**To do**
Type out the listing below exactly. Pictures stay out of it.
————————
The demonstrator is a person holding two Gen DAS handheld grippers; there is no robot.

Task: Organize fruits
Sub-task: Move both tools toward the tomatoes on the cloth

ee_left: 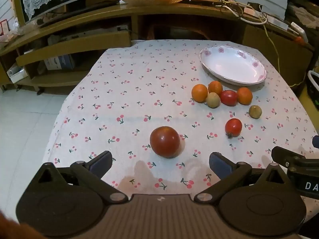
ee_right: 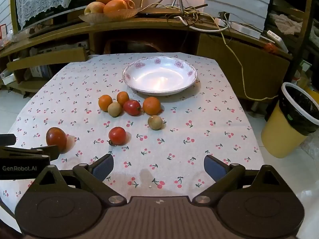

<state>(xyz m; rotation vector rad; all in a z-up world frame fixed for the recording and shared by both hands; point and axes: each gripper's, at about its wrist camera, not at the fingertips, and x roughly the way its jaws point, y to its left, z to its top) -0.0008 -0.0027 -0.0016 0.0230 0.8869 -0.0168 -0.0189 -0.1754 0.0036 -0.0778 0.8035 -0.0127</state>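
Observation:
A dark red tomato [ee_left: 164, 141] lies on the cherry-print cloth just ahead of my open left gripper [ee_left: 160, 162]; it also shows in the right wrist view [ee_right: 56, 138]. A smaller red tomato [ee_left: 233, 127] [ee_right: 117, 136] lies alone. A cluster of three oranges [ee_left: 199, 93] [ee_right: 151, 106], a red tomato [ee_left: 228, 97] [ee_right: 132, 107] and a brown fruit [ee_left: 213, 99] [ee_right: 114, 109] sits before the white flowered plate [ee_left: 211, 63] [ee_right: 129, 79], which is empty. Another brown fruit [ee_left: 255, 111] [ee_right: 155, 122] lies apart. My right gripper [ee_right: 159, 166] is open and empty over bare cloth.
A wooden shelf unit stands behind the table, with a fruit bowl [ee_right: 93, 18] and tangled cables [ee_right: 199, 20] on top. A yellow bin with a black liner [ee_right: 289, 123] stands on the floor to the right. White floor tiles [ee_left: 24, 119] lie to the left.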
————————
**Reply**
The demonstrator is a person holding two Gen DAS handheld grippers; there is no robot.

Task: Organize fruits
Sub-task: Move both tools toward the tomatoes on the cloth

ee_left: 
ee_right: 

<state>(xyz m; rotation vector rad; all in a z-up world frame fixed for the recording and shared by both hands; point and axes: each gripper's, at about its wrist camera, not at the fingertips, and x roughly the way its jaws point, y to its left, z to its top) -0.0008 -0.0027 -0.0016 0.0230 0.8869 -0.0168 -0.0189 -0.1754 0.0036 -0.0778 0.8035 -0.0127</state>
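Observation:
A dark red tomato [ee_left: 164, 141] lies on the cherry-print cloth just ahead of my open left gripper [ee_left: 160, 162]; it also shows in the right wrist view [ee_right: 56, 138]. A smaller red tomato [ee_left: 233, 127] [ee_right: 117, 136] lies alone. A cluster of three oranges [ee_left: 199, 93] [ee_right: 151, 106], a red tomato [ee_left: 228, 97] [ee_right: 132, 107] and a brown fruit [ee_left: 213, 99] [ee_right: 114, 109] sits before the white flowered plate [ee_left: 211, 63] [ee_right: 129, 79], which is empty. Another brown fruit [ee_left: 255, 111] [ee_right: 155, 122] lies apart. My right gripper [ee_right: 159, 166] is open and empty over bare cloth.
A wooden shelf unit stands behind the table, with a fruit bowl [ee_right: 93, 18] and tangled cables [ee_right: 199, 20] on top. A yellow bin with a black liner [ee_right: 289, 123] stands on the floor to the right. White floor tiles [ee_left: 24, 119] lie to the left.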

There is no more output to give.